I come home to a message from Robert: ‘Stella, I know you’re away at your dad’s, but I was passing your place and saw this thing in your front garden—a kind of play tent. Those two girls were running around it. The little one had a weapon—a tomahawk, I suppose you’d call it. Do you mind this going on while you’re away? Just thought you should know. Oh, and let’s have a drink sometime.’
I find the girls in their back garden, slashing at an aging lilac bush with Midge’s light saber and a long-handled brush. ‘You’re back!’ Midge yelps, as if we’ve been separated for months.
‘How was your trip to your dad’s?’ I ask.
‘Great!’ She rearranges her face to an expression of seriousness. ‘Mum was meant to sleep on the bed that’s a sofa.’
‘You mean a sofabed.’
‘Yeah. She got into it—I saw her, in her nightie—but in the morning when I went in to see Dad, she was in bed with him.’
‘Midge!’ Jojo elbows her in the stomach.
‘With her nightie off,’ Midge adds. ‘Can we come over?’
‘Later.’
‘Aww, when?’
‘When the jelly’s ready to eat.’
On the first day back at school, Jen and I audition singers and musicians, plus Dylan Storey, whose act involves having his arms taped to his side, then being bundled into a large cardboard box from which he bursts out, Houdini-style. We’re not expecting virtuoso performances. We’re just trying to minimize the risk of acts chundering on for several weeks, and suggesting cuts where necessary.
After auditions I go to the music
room, which becomes the after-school club at 3:20, to pick up some sheet music I need to photocopy. A cluster of girls is painting at the main table. Most of the boys are installed in chairs, riveted by a PlayStation game. Toby is gripping the controls. ‘We’ve just finished auditions,’ I tell him. ‘Sure you won’t play in the concert?’
‘No. Yes. I’m not playing.’ His face is fixed on the screen. His black eye has healed now, but there’s a small, burgundy-colored cut on his cheek. I want to ask if he’s okay, whether he’s been winding up his little sister again, but he’s reached the next level—the other boys are cheering him on—and I have ceased to exist.

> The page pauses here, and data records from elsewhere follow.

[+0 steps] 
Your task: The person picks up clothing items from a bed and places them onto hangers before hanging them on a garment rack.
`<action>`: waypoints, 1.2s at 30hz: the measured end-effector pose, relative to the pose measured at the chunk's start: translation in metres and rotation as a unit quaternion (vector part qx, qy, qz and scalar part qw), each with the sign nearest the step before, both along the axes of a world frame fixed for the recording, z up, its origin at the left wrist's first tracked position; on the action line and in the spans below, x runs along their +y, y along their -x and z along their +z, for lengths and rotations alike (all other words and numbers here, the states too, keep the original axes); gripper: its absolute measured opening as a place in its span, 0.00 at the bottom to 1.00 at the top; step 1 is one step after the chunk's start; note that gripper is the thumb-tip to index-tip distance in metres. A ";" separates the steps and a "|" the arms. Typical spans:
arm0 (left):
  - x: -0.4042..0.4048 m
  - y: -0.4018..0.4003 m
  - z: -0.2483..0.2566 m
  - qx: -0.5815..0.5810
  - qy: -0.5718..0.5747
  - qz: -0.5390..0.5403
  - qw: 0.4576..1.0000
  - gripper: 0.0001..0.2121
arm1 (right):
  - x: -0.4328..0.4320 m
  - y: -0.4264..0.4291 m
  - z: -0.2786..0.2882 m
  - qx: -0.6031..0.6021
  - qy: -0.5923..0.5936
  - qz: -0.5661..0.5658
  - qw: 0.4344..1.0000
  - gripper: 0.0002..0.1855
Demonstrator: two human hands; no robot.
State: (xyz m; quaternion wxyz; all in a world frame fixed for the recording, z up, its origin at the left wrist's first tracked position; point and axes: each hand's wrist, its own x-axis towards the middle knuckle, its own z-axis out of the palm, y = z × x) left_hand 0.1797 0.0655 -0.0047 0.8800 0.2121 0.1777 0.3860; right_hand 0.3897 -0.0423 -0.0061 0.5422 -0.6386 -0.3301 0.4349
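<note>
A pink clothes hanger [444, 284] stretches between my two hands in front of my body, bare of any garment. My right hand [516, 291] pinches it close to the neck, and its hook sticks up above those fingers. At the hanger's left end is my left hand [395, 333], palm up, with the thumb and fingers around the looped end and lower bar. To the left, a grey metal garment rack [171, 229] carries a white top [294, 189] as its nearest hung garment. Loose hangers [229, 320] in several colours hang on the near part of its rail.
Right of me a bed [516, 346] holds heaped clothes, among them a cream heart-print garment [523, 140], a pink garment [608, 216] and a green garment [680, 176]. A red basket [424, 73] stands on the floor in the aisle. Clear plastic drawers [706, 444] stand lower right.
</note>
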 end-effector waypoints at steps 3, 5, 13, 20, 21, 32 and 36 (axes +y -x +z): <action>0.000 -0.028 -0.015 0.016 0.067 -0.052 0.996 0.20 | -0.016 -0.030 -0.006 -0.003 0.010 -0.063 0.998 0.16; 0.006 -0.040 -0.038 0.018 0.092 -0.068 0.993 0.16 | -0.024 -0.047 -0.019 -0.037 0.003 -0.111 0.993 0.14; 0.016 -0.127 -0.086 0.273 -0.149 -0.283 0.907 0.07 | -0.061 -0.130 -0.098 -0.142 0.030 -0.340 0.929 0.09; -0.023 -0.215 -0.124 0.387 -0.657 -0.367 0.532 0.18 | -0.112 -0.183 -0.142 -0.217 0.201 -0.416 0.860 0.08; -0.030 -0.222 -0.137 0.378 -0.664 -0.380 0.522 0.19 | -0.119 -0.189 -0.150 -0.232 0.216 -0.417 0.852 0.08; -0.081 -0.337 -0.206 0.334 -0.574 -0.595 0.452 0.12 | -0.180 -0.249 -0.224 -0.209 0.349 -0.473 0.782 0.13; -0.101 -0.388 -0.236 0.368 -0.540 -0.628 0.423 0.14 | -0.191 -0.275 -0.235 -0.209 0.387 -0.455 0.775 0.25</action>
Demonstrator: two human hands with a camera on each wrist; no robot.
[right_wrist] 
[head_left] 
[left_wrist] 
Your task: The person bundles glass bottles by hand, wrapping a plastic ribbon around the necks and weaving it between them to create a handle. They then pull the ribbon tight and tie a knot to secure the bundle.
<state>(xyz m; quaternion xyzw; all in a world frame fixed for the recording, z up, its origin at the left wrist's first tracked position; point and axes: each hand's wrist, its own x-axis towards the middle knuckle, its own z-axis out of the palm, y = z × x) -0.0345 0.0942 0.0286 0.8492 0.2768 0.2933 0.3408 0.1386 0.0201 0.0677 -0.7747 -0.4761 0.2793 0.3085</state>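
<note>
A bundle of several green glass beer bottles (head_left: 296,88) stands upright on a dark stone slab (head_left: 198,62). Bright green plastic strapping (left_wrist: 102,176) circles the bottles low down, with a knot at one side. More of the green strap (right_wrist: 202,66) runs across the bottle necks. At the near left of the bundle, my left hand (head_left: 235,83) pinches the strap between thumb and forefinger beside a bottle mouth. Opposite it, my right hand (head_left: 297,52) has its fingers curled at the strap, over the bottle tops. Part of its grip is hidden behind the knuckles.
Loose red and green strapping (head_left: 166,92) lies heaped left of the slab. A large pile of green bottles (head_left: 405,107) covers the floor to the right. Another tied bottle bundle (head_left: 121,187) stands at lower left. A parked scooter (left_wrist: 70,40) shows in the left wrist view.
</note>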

Diane is rarely at home when the girls return from school. They have their own key now, which Jojo wears on a string around her neck along with her fairy necklace, and let themselves in and make sandwiches (Diane has banned them from cooking; first thing she does when she comes home is rest a hand on the hot plates).
Midge invites me in to see her design that has been chosen for the cover of the concert program. She’s drawn the school with notes soaring over its roof, like homecoming birds.
‘It’s fantastic,’ I say.
‘Yeah, I know.’
Jojo’s gaze is fixed on the TV. ‘Let’s run through your piece for the concert,’ I suggest.
‘No thanks.’ She stares at the screen.
‘Not nervous, are you?’
‘I’ve changed my mind. I’m not doing it.’
‘Why?’
‘Shush, I want to watch this.’
‘What’s wrong, Jojo? You were right—you can do it. Think how proud your mum will be when—’
She gathers herself up from her cushion on the floor and stomps out of the room. I find her hunched, with her knees pulled up to her chin, on the top bunk in her bedroom. ‘What’s wrong?’ I ask, scaling the ladder and perching on the edge of her unmade bed among a scattering of tights and knickers. She looks milky, unwell. ‘Don’t want to do it,’ she whispers.